P. Você conheceu muitos presidentes dos EUA. O que acha de Trump?
R. Tenho vergonha de os Estados Unidos terem eleito um presidente que celebra a ignorância, que é o que Trump faz. Decisões sobre política científica devem ser reservadas para especialistas. Todos nós aceitamos que os orçamentos não são infinitos, mas eles devem ser administrados de forma inteligente, não imprudente.
P. Há alguma esperança de que a situação possa ser revertida?
R. Muitos dos meus colegas no MIT e em outras instituições estão dispostos a se reunir com o governo Trump para tomar as melhores decisões possíveis. Qualquer coisa é melhor do que a política da metralhadora. Não acredito que a comunidade científica se tornará uma fervorosa apoiadora de Trump, mas podemos ajudar a administrar o orçamento sem sacrificar futuros trabalhadores e descobertas científicas.

P. Você acha que o governo Trump concordará em sentar e negociar?

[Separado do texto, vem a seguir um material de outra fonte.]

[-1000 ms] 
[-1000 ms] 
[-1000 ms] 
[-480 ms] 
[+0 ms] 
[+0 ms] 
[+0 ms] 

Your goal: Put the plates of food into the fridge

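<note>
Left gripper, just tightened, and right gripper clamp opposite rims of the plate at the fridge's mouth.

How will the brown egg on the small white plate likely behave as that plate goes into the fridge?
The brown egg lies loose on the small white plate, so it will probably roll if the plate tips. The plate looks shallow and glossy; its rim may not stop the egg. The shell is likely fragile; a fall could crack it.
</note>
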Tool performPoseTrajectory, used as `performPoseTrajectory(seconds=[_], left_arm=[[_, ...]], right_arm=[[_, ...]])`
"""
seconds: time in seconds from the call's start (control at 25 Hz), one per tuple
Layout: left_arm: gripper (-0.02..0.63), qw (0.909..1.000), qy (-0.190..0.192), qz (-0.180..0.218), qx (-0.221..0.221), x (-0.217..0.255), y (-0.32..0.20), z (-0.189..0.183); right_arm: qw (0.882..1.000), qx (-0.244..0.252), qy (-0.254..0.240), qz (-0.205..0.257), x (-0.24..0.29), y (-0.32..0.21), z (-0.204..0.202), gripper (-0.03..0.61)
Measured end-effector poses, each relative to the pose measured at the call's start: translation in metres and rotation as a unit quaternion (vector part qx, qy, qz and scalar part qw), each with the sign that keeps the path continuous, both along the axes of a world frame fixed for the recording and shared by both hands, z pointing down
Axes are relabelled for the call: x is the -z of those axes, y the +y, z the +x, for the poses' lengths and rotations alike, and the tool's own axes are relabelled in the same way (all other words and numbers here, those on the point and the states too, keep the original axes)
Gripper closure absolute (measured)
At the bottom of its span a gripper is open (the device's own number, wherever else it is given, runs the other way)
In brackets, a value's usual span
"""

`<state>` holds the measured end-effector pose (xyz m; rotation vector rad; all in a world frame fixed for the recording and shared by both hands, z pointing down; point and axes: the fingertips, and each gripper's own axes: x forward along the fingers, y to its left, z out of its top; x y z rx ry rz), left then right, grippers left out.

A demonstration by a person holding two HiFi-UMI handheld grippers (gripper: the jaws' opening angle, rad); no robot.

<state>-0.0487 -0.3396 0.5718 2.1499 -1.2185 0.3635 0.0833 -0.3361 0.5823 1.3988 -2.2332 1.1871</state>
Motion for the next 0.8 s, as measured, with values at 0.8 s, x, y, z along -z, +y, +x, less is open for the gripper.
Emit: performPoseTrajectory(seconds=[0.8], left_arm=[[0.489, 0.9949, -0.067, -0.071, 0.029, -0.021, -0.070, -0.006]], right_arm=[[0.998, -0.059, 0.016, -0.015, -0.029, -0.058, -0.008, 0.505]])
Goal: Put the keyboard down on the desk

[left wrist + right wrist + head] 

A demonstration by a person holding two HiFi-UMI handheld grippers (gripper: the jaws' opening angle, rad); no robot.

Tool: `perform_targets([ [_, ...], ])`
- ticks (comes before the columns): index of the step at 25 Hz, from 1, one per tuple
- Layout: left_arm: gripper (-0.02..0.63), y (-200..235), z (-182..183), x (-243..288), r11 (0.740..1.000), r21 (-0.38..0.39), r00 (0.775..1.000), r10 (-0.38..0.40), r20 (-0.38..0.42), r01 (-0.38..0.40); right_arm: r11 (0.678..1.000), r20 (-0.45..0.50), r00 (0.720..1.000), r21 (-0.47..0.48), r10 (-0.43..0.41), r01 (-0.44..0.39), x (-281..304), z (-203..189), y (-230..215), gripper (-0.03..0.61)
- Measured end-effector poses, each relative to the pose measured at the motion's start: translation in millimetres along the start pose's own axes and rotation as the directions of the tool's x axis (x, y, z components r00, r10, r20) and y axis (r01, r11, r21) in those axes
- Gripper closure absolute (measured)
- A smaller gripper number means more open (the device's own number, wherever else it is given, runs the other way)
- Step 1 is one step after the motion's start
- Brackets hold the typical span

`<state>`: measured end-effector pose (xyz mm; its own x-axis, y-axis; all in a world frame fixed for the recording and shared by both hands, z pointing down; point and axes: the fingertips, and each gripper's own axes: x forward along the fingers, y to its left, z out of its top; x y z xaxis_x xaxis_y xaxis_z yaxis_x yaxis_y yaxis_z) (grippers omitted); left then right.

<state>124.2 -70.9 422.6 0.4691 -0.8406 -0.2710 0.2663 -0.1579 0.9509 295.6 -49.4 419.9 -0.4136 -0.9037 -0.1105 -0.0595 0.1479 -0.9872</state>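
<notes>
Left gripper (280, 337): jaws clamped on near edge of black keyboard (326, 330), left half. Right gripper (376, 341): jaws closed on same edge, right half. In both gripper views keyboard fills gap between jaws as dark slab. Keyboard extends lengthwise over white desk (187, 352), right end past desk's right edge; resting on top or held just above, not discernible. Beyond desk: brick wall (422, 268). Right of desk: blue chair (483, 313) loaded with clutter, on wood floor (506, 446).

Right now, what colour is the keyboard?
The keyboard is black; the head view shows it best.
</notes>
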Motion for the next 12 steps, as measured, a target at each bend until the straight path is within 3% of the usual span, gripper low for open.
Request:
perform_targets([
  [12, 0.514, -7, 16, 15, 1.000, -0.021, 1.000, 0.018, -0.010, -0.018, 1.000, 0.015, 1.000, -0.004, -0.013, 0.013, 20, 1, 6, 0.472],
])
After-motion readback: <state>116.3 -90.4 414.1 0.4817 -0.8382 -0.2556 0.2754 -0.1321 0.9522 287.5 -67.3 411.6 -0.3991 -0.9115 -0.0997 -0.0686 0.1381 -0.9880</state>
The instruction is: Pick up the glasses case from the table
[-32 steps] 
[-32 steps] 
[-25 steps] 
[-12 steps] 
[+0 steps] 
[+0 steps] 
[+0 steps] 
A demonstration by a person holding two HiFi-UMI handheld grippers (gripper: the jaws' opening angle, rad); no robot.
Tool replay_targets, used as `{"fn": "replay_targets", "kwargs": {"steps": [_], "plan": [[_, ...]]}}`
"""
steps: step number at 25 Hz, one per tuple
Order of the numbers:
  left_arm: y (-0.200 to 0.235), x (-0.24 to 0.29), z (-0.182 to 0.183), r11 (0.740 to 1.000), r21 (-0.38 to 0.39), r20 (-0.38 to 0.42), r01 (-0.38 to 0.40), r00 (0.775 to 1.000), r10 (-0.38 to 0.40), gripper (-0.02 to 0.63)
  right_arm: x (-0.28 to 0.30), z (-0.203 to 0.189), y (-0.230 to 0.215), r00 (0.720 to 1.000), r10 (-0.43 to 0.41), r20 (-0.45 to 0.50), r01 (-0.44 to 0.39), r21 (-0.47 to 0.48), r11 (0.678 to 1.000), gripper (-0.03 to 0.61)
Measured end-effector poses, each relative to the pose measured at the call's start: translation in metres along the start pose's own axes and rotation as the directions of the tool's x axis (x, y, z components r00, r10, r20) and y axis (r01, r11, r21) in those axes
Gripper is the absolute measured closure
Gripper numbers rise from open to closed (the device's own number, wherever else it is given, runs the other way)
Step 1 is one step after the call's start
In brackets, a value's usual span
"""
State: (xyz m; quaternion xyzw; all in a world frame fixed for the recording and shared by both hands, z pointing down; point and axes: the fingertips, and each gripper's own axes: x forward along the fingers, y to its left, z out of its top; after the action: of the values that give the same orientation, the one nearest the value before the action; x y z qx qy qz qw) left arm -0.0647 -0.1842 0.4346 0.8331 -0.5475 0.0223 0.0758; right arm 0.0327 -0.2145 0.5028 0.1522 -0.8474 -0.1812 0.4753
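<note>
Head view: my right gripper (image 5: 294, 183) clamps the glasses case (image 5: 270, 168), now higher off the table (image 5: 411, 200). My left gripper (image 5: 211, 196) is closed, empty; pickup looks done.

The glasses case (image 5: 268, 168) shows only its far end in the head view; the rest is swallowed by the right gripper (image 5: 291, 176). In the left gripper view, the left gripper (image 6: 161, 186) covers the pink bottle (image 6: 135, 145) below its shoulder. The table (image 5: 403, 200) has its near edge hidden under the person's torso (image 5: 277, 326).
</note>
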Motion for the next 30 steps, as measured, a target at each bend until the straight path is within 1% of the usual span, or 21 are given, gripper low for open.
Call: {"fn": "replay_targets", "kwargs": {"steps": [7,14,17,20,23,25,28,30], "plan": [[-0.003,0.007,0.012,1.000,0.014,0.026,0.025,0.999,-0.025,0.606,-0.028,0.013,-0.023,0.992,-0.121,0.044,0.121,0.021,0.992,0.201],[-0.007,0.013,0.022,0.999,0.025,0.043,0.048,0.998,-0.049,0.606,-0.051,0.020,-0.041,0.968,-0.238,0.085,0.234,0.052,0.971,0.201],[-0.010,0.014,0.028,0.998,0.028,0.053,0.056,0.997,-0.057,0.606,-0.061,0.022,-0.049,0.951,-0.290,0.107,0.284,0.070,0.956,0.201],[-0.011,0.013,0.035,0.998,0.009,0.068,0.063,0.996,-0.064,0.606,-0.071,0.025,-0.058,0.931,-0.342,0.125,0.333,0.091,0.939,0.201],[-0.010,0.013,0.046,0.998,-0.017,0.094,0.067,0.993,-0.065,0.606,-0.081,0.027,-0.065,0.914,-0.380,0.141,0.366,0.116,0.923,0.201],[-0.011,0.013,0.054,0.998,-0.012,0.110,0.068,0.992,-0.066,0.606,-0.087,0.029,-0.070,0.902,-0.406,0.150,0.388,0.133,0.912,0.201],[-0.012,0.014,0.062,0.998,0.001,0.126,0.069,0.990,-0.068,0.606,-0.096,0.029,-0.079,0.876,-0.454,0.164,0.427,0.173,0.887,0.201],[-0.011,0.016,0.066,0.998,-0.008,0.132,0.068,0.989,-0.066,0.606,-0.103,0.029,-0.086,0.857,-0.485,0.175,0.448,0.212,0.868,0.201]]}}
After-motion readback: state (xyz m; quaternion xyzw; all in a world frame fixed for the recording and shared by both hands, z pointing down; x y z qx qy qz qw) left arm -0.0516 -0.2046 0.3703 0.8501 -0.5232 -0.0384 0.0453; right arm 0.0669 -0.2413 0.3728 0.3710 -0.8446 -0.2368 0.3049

R. Não sei. É difícil ser otimista neste momento. Mas acredito que um acordo será alcançado por ambas as partes. A Academia Nacional de Ciências dos Estados Unidos tentou sentar e negociar com o governo. Ainda é muito cedo para saber os resultados.
P. O que você diria aos jovens pesquisadores que você mencionou?
A. Trabalhar com ciência é um privilégio. Temos a capacidade de abrir portas que desconhecíamos, descobrindo coisas novas sobre a formação de planetas e galáxias, por exemplo. Nos últimos 50 anos, nosso conhecimento sobre o universo aumentou pelo menos 1.000 vezes. Poder participar disso é maravilhoso. Encorajo os jovens, e todos que desejam fazer parte disso, a persistirem. Estes são tempos difíceis, mas vamos superá-los. A ciência sempre continuará a progredir, porque essa é a natureza da curiosidade humana. Essas tentativas de amputá-la arbitrariamente não terão sucesso. No final, a ignorância não triunfará sobre a verdade.